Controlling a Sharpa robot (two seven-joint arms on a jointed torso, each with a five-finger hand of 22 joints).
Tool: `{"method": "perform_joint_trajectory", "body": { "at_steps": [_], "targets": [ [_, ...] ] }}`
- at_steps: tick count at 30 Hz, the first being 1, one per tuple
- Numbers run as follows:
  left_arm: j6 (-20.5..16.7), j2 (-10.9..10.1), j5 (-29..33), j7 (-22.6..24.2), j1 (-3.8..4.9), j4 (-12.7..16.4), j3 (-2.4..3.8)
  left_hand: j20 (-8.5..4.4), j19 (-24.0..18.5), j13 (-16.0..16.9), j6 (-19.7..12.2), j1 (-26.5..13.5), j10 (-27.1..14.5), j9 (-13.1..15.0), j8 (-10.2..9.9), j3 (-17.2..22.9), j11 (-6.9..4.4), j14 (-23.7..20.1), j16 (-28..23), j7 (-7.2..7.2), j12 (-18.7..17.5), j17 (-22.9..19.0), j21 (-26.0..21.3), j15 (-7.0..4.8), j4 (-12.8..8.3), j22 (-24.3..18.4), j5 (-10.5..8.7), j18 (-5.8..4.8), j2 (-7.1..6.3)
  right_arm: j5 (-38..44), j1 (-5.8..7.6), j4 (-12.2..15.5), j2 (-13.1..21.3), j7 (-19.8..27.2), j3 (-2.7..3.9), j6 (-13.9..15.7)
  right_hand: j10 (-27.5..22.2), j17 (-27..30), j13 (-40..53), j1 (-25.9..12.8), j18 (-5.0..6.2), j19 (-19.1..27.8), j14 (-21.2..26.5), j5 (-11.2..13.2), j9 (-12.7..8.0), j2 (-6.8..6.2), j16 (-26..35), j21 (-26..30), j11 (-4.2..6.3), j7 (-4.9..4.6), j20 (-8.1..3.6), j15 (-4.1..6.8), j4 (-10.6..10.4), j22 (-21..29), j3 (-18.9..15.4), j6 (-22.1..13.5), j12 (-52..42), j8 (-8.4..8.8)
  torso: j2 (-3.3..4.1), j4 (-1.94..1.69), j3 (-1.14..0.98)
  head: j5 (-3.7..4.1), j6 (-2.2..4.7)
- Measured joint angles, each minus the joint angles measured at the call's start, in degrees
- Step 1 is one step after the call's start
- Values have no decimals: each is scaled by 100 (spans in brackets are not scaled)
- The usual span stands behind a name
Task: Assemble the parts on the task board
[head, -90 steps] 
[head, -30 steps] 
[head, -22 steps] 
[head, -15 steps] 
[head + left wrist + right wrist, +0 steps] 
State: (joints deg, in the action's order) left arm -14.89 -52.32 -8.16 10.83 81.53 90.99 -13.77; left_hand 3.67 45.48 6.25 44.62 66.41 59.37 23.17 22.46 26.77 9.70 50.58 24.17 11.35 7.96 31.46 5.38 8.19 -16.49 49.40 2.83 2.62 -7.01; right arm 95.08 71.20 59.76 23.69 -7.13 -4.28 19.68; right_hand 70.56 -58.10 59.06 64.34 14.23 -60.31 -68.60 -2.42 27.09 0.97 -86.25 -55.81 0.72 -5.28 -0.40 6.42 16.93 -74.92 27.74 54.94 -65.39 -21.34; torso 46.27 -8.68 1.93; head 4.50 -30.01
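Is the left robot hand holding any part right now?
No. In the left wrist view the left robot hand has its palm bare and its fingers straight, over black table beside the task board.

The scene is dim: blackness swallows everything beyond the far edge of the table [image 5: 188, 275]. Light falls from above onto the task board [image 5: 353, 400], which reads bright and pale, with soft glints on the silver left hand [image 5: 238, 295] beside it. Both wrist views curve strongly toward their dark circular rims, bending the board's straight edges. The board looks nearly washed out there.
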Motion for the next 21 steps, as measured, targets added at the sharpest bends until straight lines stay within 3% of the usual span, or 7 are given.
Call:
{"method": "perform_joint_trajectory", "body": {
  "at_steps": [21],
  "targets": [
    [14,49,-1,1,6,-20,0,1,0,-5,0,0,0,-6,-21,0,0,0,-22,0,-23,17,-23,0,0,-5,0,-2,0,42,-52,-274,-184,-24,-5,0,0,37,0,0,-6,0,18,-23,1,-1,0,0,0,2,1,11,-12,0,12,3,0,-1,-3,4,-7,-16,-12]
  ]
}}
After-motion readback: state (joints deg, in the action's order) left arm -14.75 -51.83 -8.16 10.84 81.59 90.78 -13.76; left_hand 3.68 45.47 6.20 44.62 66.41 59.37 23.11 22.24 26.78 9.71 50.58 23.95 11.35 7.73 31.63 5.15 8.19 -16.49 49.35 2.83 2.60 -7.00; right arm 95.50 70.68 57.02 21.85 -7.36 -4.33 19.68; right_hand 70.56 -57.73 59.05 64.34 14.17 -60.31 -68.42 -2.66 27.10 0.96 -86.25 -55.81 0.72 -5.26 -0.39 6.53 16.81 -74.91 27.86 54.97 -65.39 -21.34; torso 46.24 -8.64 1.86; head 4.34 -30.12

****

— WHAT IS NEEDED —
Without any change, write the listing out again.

— EXERCISE OUTPUT —
Controlling a Sharpa robot (two seven-joint arms on a jointed torso, each with a five-finger hand of 22 joints).
Tool: `{"method": "perform_joint_trajectory", "body": { "at_steps": [_], "targets": [ [_, ...] ] }}`
- at_steps: tick count at 30 Hz, the first being 1, one per tuple
- Numbers run as follows:
  left_arm: j6 (-20.5..16.7), j2 (-10.9..10.1), j5 (-29..33), j7 (-22.6..24.2), j1 (-3.8..4.9), j4 (-12.7..16.4), j3 (-2.4..3.8)
  left_hand: j20 (-8.5..4.4), j19 (-24.0..18.5), j13 (-16.0..16.9), j6 (-19.7..12.2), j1 (-26.5..13.5), j10 (-27.1..14.5), j9 (-13.1..15.0), j8 (-10.2..9.9), j3 (-17.2..22.9), j11 (-6.9..4.4), j14 (-23.7..20.1), j16 (-28..23), j7 (-7.2..7.2), j12 (-18.7..17.5), j17 (-22.9..19.0), j21 (-26.0..21.3), j15 (-7.0..4.8), j4 (-12.8..8.3), j22 (-24.3..18.4), j5 (-10.5..8.7), j18 (-5.8..4.8), j2 (-7.1..6.3)
  right_arm: j5 (-38..44), j1 (-5.8..7.6), j4 (-12.2..15.5), j2 (-13.1..21.3), j7 (-19.8..27.2), j3 (-2.7..3.9), j6 (-13.9..15.7)
  right_hand: j10 (-27.5..22.2), j17 (-27..30), j13 (-40..53), j1 (-25.9..12.8), j18 (-5.0..6.2), j19 (-19.1..27.8), j14 (-21.2..26.5), j5 (-11.2..13.2), j9 (-12.7..8.0), j2 (-6.8..6.2), j16 (-26..35), j21 (-26..30), j11 (-4.2..6.3), j7 (-4.9..4.6), j20 (-8.1..3.6), j15 (-4.1..6.8), j4 (-10.6..10.4), j22 (-21..29), j3 (-18.9..15.4), j6 (-22.1..13.5), j12 (-52..42), j8 (-8.4..8.8)
  torso: j2 (-3.3..4.1), j4 (-1.94..1.69), j3 (-1.14..0.98)
  head: j5 (-3.7..4.1), j6 (-2.2..4.7)
- Measured joint angles, each minus the joint angles measured at the call's start, in degrees
- Step 1 is one step after the call's start
- Values have no decimals: each is scaled by 100 (spans in brackets are not scaled)
- The usual span stands behind a name
Task: Assemble the parts on the task board
[head, -90 steps] 
[head, -30 steps] 
[head, -22 steps] 
[head, -15 steps] 
[head + left wrist + right wrist, +0 steps] 
State: (joints deg, in the action's order) left arm -14.89 -52.32 -8.16 10.83 81.53 90.99 -13.77; left_hand 3.67 45.48 6.25 44.62 66.41 59.37 23.17 22.46 26.77 9.70 50.58 24.17 11.35 7.96 31.46 5.38 8.19 -16.49 49.40 2.83 2.62 -7.01; right arm 95.08 71.20 59.76 23.69 -7.13 -4.28 19.68; right_hand 70.56 -58.10 59.06 64.34 14.23 -60.31 -68.60 -2.42 27.09 0.97 -86.25 -55.81 0.72 -5.28 -0.40 6.42 16.93 -74.92 27.74 54.94 -65.39 -21.34; torso 46.27 -8.68 1.93; head 4.50 -30.01
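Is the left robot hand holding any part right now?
No. In the left wrist view the left robot hand has its palm bare and its fingers straight, over black table beside the task board.

The scene is dim: blackness swallows everything beyond the far edge of the table [image 5: 188, 275]. Light falls from above onto the task board [image 5: 353, 400], which reads bright and pale, with soft glints on the silver left hand [image 5: 238, 295] beside it. Both wrist views curve strongly toward their dark circular rims, bending the board's straight edges. The board looks nearly washed out there.
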Motion for the next 21 steps, as measured, targets added at the sharpest bends until straight lines stay within 3% of the usual span, or 7 are given.
Call:
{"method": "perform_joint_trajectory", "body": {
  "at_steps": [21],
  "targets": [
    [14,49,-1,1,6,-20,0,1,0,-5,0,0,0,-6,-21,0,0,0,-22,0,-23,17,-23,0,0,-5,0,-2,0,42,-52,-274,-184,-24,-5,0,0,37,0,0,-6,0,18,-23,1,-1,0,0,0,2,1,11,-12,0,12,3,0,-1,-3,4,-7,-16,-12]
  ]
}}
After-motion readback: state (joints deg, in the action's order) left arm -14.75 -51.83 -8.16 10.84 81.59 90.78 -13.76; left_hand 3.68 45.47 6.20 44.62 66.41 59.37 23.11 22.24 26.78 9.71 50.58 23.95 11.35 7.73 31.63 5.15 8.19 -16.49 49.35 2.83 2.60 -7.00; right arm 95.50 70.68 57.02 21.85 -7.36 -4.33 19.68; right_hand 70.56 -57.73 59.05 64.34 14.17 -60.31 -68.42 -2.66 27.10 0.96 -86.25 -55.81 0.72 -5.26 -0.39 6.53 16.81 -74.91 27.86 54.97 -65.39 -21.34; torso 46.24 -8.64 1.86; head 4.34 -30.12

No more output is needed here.